Journalistin Tolu nach Freilassung auf Polizeiwache in Istanbul festgehalten

Die deutsche Journalistin und Übersetzerin Mesale Tolu wird kurz nach ihrer Freilassung aus einem Istanbuler Gefängnis auf einer Polizeiwache festgehalten. Grund seien offenbar zwei widersprüchliche Anweisungen, da neben dem gerichtlich verhängten Ausreiseverbot gleichzeitig auch eine Abschiebeanweisung nach Deutschland vorliege, sagte die Linken-Bundestagsabgeordnete und Prozessbeobachterin Heike Hänsel der Nachrichtenagentur AFP am Montagabend.

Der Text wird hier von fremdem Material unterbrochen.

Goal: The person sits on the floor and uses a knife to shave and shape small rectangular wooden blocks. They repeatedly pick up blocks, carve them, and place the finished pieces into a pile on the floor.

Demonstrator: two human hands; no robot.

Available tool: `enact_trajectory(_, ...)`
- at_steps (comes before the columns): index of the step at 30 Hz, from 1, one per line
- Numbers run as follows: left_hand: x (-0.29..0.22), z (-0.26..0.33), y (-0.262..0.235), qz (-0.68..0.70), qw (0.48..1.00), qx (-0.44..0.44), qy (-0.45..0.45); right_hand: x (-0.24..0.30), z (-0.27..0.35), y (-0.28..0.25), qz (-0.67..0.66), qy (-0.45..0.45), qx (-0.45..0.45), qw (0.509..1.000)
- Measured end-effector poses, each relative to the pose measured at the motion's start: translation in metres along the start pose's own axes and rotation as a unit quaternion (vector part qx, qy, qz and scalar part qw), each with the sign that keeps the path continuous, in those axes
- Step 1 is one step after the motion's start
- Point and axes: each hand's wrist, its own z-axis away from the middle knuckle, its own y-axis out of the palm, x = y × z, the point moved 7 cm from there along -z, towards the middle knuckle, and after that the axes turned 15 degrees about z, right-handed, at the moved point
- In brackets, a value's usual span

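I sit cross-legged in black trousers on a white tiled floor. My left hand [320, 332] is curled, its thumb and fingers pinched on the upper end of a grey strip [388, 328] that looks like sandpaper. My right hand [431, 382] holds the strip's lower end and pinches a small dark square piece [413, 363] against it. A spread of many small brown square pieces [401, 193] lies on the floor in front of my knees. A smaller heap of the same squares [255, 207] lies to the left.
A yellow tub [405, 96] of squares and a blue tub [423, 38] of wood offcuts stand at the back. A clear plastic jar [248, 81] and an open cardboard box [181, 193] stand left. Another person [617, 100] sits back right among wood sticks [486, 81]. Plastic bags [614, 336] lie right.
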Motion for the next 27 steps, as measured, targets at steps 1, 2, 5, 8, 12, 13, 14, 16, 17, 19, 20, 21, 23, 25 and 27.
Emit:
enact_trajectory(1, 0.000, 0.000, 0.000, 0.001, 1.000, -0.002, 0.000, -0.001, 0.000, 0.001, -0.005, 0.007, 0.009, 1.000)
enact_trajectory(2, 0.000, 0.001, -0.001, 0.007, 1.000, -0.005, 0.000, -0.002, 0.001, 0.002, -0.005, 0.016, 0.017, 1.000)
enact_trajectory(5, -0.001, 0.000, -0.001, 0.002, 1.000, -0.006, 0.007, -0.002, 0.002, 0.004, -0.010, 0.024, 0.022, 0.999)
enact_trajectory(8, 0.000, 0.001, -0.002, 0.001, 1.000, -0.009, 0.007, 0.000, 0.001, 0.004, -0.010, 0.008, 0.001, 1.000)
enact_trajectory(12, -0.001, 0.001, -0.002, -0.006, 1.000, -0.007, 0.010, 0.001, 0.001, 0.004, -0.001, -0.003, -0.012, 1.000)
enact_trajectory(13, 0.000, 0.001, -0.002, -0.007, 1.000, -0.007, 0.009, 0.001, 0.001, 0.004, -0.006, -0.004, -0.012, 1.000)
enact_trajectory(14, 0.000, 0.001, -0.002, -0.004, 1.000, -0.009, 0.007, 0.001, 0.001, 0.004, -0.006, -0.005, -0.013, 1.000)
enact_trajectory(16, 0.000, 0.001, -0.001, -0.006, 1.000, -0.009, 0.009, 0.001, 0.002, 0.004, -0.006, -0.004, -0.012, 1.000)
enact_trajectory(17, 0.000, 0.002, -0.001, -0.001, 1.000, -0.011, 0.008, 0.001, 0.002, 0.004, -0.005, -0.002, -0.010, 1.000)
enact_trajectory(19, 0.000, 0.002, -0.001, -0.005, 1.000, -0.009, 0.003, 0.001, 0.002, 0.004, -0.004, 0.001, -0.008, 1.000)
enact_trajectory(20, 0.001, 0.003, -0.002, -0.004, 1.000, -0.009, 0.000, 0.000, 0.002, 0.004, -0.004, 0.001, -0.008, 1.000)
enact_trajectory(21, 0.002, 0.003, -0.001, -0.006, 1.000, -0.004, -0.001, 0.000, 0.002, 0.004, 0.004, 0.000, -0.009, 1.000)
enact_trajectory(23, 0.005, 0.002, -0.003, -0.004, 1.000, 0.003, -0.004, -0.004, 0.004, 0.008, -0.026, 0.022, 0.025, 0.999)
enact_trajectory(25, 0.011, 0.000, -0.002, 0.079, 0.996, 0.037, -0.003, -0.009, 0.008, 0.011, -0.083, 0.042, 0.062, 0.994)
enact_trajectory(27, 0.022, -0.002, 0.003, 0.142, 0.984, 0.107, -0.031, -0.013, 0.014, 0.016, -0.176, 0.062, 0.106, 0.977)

Der deutsche Botschafter Martin Erdmann und Tolus Anwälte seien vor Ort und hätten den Gerichtsbeschluss angefordert, um die Lage zu klären. Unmittelbar nach ihrer Freilassung sei Tolu mit einem Polizeiwagen auf die Wache in Istanbul gebracht worden, sagte Hänsel.

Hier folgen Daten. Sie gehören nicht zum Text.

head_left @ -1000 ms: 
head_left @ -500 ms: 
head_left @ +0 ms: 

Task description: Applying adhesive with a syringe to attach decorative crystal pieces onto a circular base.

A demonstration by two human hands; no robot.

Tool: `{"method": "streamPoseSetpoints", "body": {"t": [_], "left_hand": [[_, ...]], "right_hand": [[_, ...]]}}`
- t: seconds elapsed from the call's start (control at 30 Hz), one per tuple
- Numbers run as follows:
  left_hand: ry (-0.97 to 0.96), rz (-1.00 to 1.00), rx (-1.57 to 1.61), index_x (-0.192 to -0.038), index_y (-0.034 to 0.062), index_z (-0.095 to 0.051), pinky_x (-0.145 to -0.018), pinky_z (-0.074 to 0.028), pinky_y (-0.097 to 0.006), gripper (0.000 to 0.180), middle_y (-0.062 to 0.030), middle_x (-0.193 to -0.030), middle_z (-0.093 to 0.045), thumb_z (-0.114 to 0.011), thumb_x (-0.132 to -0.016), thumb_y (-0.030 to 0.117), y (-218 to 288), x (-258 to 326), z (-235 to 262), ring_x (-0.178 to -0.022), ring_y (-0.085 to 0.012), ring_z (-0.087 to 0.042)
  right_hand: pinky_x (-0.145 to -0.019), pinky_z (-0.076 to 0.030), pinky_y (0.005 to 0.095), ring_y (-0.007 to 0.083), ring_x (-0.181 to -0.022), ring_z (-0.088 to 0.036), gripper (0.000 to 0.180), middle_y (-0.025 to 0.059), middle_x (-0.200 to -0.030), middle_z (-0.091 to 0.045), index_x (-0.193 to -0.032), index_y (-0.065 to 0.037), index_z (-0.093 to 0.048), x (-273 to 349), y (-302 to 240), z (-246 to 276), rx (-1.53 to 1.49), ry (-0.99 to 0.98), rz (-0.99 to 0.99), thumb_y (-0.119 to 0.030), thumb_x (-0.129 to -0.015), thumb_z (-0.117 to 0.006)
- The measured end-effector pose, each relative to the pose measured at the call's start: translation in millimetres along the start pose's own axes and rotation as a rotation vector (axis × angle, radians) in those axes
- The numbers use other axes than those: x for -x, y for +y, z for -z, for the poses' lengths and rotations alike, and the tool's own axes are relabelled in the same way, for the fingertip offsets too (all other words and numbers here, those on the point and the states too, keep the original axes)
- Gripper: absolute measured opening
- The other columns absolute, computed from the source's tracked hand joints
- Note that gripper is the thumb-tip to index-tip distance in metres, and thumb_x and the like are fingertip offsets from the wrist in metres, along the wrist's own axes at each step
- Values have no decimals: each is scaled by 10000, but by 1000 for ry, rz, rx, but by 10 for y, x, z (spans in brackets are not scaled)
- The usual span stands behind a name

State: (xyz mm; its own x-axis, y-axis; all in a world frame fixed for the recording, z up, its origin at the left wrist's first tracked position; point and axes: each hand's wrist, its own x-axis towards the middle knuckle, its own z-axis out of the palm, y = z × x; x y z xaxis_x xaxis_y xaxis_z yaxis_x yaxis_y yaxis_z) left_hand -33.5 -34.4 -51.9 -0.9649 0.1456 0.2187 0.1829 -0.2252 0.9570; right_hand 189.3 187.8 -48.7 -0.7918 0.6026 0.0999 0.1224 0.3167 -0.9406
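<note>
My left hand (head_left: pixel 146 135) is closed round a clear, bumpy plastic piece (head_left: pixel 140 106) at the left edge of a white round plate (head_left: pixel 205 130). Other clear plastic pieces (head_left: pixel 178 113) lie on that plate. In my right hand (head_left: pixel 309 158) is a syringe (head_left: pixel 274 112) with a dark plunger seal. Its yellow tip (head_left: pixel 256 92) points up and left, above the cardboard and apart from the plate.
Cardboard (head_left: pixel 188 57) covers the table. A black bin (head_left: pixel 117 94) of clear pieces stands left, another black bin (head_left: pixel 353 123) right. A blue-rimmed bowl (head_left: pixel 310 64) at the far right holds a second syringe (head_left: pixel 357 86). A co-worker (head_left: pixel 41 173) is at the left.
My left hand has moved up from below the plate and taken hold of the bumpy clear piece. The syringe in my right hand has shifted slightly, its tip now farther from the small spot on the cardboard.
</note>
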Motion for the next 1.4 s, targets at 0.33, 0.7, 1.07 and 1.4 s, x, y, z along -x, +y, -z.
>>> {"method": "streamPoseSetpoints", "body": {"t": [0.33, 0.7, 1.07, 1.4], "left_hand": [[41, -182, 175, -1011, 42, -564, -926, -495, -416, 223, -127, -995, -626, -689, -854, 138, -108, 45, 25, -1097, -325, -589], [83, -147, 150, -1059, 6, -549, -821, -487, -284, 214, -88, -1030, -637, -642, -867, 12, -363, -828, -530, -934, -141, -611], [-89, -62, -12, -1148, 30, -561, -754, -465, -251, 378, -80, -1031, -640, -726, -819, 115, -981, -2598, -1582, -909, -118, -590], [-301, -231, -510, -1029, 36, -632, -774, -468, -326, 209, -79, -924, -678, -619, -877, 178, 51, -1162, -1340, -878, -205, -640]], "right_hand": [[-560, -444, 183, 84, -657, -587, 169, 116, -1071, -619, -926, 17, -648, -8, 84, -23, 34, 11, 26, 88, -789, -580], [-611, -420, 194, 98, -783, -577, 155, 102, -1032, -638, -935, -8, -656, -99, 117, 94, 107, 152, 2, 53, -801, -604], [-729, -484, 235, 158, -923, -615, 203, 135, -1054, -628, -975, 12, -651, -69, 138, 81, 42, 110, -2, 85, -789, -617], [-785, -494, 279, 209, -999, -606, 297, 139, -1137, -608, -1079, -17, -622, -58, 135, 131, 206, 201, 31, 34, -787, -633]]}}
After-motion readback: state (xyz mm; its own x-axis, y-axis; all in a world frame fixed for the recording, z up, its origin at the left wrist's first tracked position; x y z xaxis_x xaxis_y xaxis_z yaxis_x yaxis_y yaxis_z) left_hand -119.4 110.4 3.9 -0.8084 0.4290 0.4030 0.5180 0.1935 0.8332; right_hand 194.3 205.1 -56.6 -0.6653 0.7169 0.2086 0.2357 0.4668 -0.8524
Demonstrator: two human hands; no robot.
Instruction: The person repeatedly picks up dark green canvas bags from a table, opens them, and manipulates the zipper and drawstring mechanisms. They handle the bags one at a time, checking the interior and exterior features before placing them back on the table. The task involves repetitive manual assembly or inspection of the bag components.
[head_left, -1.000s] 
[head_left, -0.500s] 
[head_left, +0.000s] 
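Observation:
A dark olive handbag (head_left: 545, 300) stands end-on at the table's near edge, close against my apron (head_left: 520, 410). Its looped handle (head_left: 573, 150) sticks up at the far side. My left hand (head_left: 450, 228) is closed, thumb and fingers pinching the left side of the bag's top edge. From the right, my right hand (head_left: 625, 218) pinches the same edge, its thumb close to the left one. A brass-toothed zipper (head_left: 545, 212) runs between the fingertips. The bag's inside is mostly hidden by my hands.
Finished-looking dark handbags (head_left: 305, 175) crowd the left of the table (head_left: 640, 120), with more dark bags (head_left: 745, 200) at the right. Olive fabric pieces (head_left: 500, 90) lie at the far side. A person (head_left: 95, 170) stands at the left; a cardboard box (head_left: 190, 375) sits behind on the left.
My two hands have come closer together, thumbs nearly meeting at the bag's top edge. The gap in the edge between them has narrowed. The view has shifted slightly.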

Ein Gericht in Istanbul hatte am Mittag nach Angaben von Tolus Anwälten sowie des Auswärtigen Amts in Berlin die Entlassung der 33-jährigen deutschen Staatsbürgerin mit türkischen Wurzeln aus der Untersuchungshaft angeordnet. Sie komme aber nur unter Auflagen frei: Sie müsse sich wöchentlich bei den Behörden melden und dürfe das Land nicht verlassen, hatte Hänsel mitgeteilt.

Das Gericht folgte damit einem Antrag der Staatsanwaltschaft. Tolu war "Terrorpropaganda" vorgeworfen worden. Auch fünf weitere Beschuldigte in demselben Verfahren kamen frei.